For each line of the listing that includes the word "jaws", show the whole line.
Top of DATASET SECTION
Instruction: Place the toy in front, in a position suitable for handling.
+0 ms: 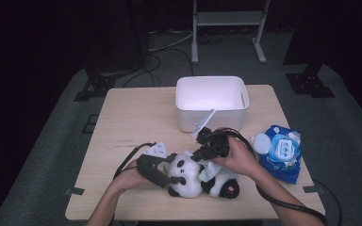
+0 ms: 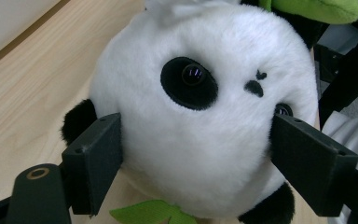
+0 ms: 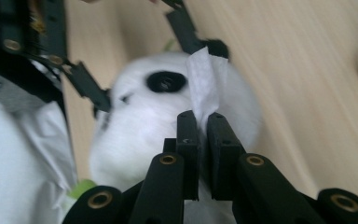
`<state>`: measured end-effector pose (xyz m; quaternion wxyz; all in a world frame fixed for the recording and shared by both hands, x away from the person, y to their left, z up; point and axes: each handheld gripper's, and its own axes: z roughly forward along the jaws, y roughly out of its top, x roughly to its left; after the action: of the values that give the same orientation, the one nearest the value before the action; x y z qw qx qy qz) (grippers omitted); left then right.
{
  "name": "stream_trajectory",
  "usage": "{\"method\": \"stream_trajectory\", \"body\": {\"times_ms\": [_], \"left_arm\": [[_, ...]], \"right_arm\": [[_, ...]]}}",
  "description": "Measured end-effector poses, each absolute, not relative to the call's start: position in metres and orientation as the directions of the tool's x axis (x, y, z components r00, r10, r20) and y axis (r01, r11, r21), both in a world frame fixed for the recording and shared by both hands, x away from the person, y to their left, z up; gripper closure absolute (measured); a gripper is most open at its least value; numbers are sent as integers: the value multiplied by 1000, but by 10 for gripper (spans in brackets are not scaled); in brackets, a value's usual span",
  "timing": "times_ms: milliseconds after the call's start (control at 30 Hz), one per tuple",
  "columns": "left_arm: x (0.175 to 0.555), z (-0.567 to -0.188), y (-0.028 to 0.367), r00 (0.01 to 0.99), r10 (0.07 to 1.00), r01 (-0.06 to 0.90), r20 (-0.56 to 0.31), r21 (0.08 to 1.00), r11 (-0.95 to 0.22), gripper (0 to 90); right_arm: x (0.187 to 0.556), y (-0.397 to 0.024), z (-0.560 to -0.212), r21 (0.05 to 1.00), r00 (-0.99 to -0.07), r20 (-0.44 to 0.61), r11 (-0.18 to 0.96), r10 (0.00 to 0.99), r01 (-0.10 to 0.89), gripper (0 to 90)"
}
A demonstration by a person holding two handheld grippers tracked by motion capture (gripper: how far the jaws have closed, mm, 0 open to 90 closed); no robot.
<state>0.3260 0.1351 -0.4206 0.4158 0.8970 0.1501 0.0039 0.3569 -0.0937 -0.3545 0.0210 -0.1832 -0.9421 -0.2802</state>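
left gripper point(image 2: 196, 163): fingers clamped on either side of the panda's head, pads pressed into the fur
right gripper point(image 3: 204, 123): fingers closed, pinching a white wipe point(image 3: 204, 81) against the panda's head
panda plush point(image 1: 199, 175): lay on the near middle of the surface point(image 1: 132, 117), between both hands
white bin point(image 1: 211, 102): far centre
wipes pack point(image 1: 281, 151): right of the panda

No legible text, label, brand, number or sign anywhere.
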Motion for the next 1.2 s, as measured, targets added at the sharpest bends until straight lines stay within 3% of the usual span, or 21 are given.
{"method": "stream_trajectory", "body": {"times_ms": [467,1200], "left_arm": [[326,-420,134,954,275,269,-118,744,-611,178],[326,-419,134,956,271,262,-112,738,-622,177]], "right_arm": [[352,-160,-341,544,-883,131,712,451,444,840],[308,-184,-364,569,-888,185,691,420,445,840]]}}
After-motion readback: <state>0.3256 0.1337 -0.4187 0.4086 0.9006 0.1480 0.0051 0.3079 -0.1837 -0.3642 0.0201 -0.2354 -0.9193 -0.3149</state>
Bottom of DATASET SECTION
■ ANSWER TO THE EXERCISE ■
`<state>`: measured end-effector pose (xyz m; quaternion wxyz; all in a world frame fixed for the recording and shared by both hands, x away from the person, y to their left, z up; point and axes: each handheld gripper's, and its own axes: z roughly forward along the jaws, y roughly out of its top, x roughly to its left; after the action: of the values that give the same orientation, the one nearest the value before the action; x y z qw qx qy qz) (grippers omitted); left then right.
A demonstration by a person holding two handheld grippers tracked by motion capture (gripper: how far the jaws have closed, mm, 0 open to 90 closed); no robot.

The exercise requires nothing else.